* **Instructions for the task**:
Look through the data below, tally the lines where "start" occurs, and write the total alone.

* **Collected material**:
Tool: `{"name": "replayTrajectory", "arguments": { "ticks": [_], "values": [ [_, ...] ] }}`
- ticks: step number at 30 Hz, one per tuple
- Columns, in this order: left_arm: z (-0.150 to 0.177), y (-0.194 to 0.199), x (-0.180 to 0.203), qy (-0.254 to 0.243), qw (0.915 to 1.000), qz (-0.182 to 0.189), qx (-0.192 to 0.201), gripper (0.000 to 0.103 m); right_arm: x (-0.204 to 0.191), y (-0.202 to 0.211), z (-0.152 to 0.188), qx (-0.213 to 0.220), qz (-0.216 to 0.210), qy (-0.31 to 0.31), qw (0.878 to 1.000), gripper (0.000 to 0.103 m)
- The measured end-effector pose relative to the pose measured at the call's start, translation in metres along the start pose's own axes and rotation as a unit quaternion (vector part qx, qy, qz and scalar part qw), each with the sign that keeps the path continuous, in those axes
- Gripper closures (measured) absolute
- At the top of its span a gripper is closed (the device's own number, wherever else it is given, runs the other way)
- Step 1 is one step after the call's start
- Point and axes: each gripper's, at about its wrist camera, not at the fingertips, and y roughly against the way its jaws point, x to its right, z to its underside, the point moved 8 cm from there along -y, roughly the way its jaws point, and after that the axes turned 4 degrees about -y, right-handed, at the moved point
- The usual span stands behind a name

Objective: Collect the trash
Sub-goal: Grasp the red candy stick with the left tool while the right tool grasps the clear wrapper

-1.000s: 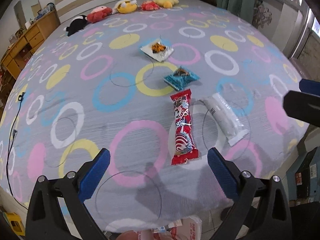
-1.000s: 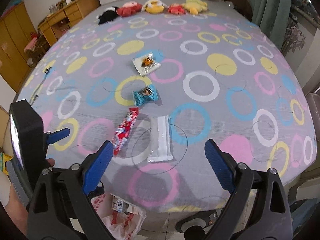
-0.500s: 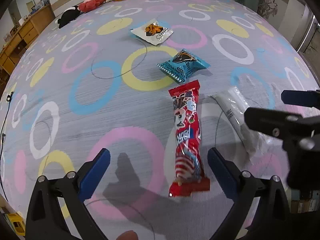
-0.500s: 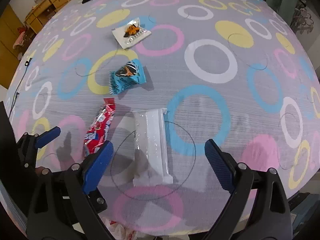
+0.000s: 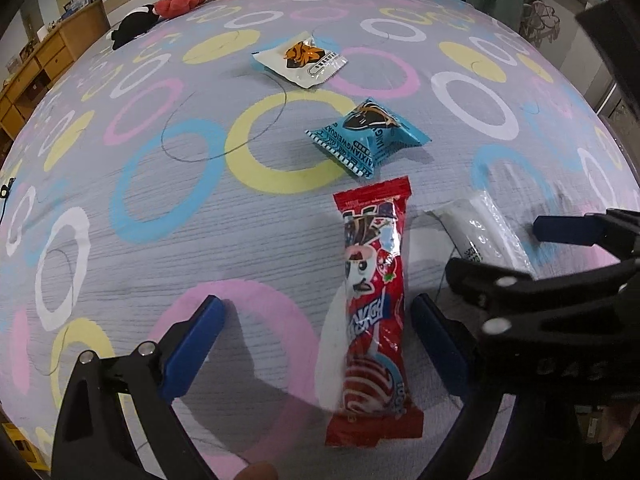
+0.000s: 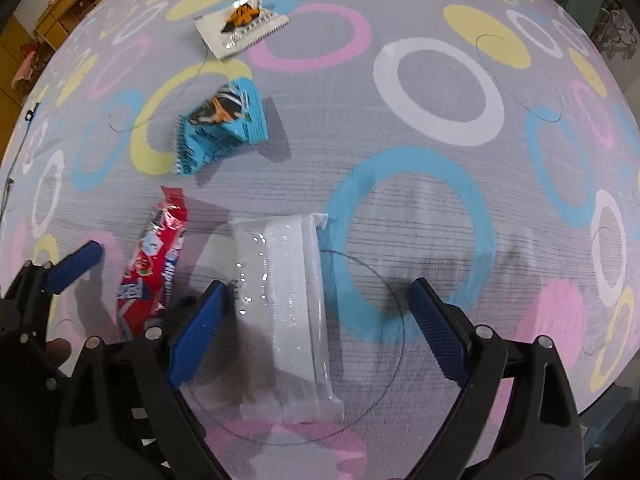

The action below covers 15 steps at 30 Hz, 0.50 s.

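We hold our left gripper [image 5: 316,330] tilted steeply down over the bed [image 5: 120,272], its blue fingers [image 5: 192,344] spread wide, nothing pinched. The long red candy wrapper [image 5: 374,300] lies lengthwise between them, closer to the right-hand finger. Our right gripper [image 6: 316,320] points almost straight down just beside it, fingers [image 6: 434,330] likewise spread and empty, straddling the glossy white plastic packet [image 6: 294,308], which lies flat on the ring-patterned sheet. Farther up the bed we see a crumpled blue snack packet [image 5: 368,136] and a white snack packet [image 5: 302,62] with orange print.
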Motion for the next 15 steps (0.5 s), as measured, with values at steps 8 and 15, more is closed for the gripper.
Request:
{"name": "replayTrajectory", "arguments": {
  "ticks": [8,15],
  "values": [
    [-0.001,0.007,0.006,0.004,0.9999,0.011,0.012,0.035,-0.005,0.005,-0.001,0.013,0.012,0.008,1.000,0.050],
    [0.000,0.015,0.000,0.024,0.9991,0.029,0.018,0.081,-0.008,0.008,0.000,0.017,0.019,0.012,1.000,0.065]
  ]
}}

* **Exercise response**:
2